So this is not to replace clinician judgment. I think that's a really important fact. AI is not going to replace us, but it's going to help us counsel our patients better.

We still need to use our clinical judgment and experience and apply that filter of what might it look like in our own heads in our lab. So, you know, obviously being a convert insofar as I'm in the same network and use Pathway to Parenthood tool myself all the time, I'm here playing devil's advocate, but I was asked yesterday by somebody who is aware of our using this tool and the nearest neighbor methodology and the machine learning algorithm that's fueled by, you know, data across the network. Aren't you afraid when you tell patients that they're going to get X number of eggs that if you then underperform that you've disappointed them and they think that you've done a bad job? I know my answer to this, but I'm interested to hear your answer, Eduardo.

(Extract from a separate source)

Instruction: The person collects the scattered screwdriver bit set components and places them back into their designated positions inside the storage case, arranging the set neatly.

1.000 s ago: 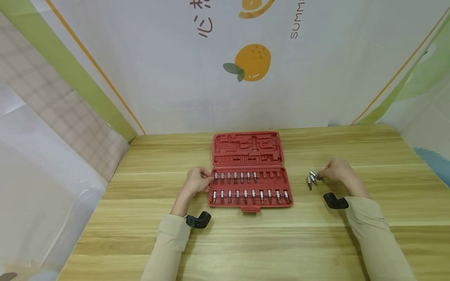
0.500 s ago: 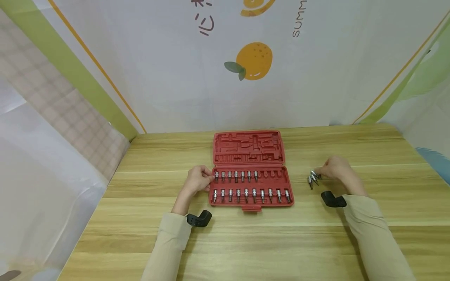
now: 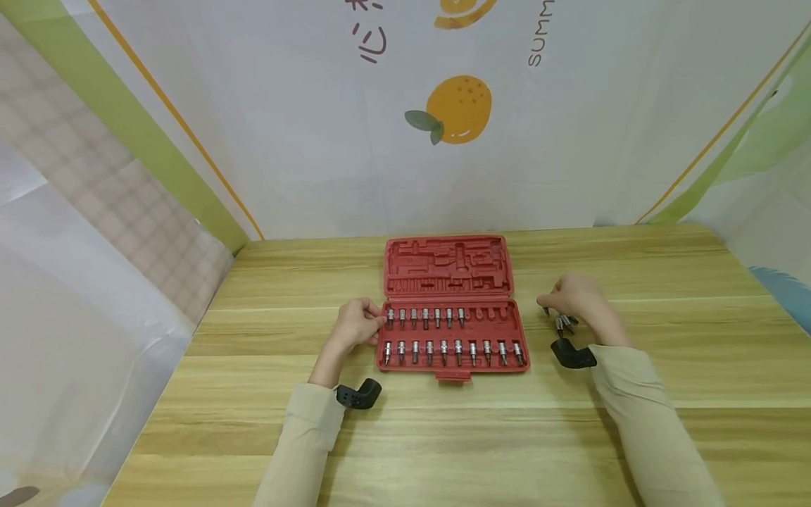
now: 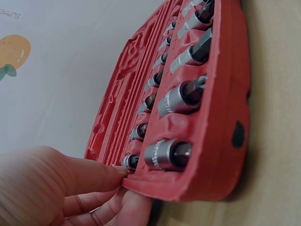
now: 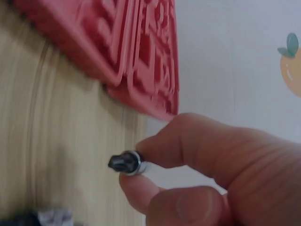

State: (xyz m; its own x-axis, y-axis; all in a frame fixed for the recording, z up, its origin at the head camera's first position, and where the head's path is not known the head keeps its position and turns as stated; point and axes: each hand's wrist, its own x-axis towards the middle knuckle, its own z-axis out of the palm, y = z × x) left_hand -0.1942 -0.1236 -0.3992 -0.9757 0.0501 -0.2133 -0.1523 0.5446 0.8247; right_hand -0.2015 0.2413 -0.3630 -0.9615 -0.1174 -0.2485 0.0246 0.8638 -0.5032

I mean, I think certainly I think it's more disappointing for a patient not to have the right expectations of success because everybody's optimistic. We are as physicians, of course, we remember the wins. We don't remember the losses as much because otherwise it would be a depressing job.

So yes, there are some patients that are going to say, I thought I was going to get 10 to 12 eggs and I only got six. What happened? And you're going to say, there might be something about you that is inherent to your egg quality, that is inherent to your recovery that just didn't perform well. Or this is what we learned during your cycle about your specific parameters that make you have a little bit of a worse outcome.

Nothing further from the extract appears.